Ce mémorandum à destination des 12 candidats en lice pour la présidentielle de du 12 octobre 2025, est un véritable cahier des charges, signé conjointement par les figures emblématiques du syndicalisme camerounais. Outre Abraham Baboule, on retrouve les signatures de Flaubert Moussole (Ccwtu), Bissala Isaac (Ugtc), Mikou Joseph (Csac) et Ndzana Olongo Gilbert (Csic).
À travers, ce document, «nous voulons simplement que les différents candidats dans leurs programmes de société tiennent compte de l’aspect social», a expliqué Abraham Baboule. Il n’est pas donc erroné de penser que cette formulation syndicale, dissimule une réalité plus tranchante. Il est question d’en finir avec le temps où les travailleurs camerounais acceptaient d’être « marginalisés dans l’élaboration et la mise en œuvre des politiques publiques ».

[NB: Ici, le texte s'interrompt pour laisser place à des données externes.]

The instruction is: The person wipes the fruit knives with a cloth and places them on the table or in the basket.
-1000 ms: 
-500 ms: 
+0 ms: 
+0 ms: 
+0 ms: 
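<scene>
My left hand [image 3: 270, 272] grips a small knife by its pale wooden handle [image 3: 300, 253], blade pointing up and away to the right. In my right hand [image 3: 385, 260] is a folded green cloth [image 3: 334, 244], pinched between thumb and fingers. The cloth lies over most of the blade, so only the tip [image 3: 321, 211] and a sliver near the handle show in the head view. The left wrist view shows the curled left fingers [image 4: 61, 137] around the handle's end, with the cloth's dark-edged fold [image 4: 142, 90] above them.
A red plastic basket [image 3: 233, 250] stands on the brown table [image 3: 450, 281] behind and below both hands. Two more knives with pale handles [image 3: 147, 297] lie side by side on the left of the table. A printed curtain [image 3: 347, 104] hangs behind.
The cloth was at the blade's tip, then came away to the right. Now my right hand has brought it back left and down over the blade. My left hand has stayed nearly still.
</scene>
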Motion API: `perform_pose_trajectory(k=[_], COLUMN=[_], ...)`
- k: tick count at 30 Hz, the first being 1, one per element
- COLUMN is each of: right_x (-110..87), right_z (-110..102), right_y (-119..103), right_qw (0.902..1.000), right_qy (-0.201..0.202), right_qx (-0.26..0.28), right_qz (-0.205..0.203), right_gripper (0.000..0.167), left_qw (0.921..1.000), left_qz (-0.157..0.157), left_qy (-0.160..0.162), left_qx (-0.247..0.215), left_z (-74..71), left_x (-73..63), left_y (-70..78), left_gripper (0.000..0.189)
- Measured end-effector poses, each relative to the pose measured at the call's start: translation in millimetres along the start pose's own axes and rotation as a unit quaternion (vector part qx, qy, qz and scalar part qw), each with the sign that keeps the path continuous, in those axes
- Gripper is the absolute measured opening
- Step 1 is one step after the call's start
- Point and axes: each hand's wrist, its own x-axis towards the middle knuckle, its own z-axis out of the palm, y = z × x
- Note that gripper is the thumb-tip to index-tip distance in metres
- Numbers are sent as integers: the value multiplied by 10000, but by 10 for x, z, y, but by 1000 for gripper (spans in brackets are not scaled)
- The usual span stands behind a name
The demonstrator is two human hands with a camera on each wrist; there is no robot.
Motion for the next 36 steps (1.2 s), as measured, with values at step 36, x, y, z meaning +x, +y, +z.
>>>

Quatre piliers non-négociables
Un plaidoyer sous fond de revendications auxquels les confédérations syndicales attachent du prix, et articulé autour de quatre (4) axes stratégiques qui impactent au quotidien de millions de camerounais, il s’agit de: l’amélioration du pouvoir d’achat, comme premier chantier. Les syndicats réclament une réforme en profondeur de la fiscalité sociale, notamment la suppression de l’impôt sur le revenu des personnes physiques (Irpp), et sur les indemnités de fin de carrière (Ifc). Ils exigent également une politique concrète pour stabiliser les prix des produits de première nécessité et combattre l’inflation galopante
En revanche, les trois autres piliers concernent, la politique nationale d’emploi et de formation professionnelle, la protection sociale, et l’instauration d’un « véritable dialogue social tripartite, régulier et contraignant » entre gouvernement, patronat et syndicats. Pour renforcer cette position, Flaubert Moussole, président de la Ccwtu, a pris le taureau par les cornes, en rappelant avec fermeté: «c’est quand même 71% ». Cette statistique portée comme un étendard, rappelle que les travailleurs représentent une force électorale considérable. «On ne va pas se considérer comme si on n’était pas capables de donner un mot d’ordre», avertit-il, laissant planer la menace d’une consigne de vote.
Mais pour l’heure, la stratégie reste celle de la neutralité active. «Nous ne soutenons aucun candidat pour le moment et ne faisons campagne pour personne», précise le mémorandum. Les syndicats préfèrent jouer la carte de l’attente, observant qui, parmi les prétendants à la magistrature suprême, prendra au sérieux leurs revendications.
Une campagne sous surveillance syndicale
À l’issue de cette conférence, les syndicalistes promettent que le mémorandum sera remis en main propre à chacun des douze (12) candidats. Les confédérations syndicales se posent ainsi en observatrices attentives de la campagne électorale, scrutant les programmes pour y déceler les traces de leurs préoccupations. «Nous serons attentifs au déroulement de la campagne», prévient Abraham Baboule.
Cette étape marque un tournant décisif dans l’approche syndicale de la politique camerounaise. Les douze candidats à l’assaut du palais de l’unité sont prévenus: ils devront compter avec la voix des travailleurs.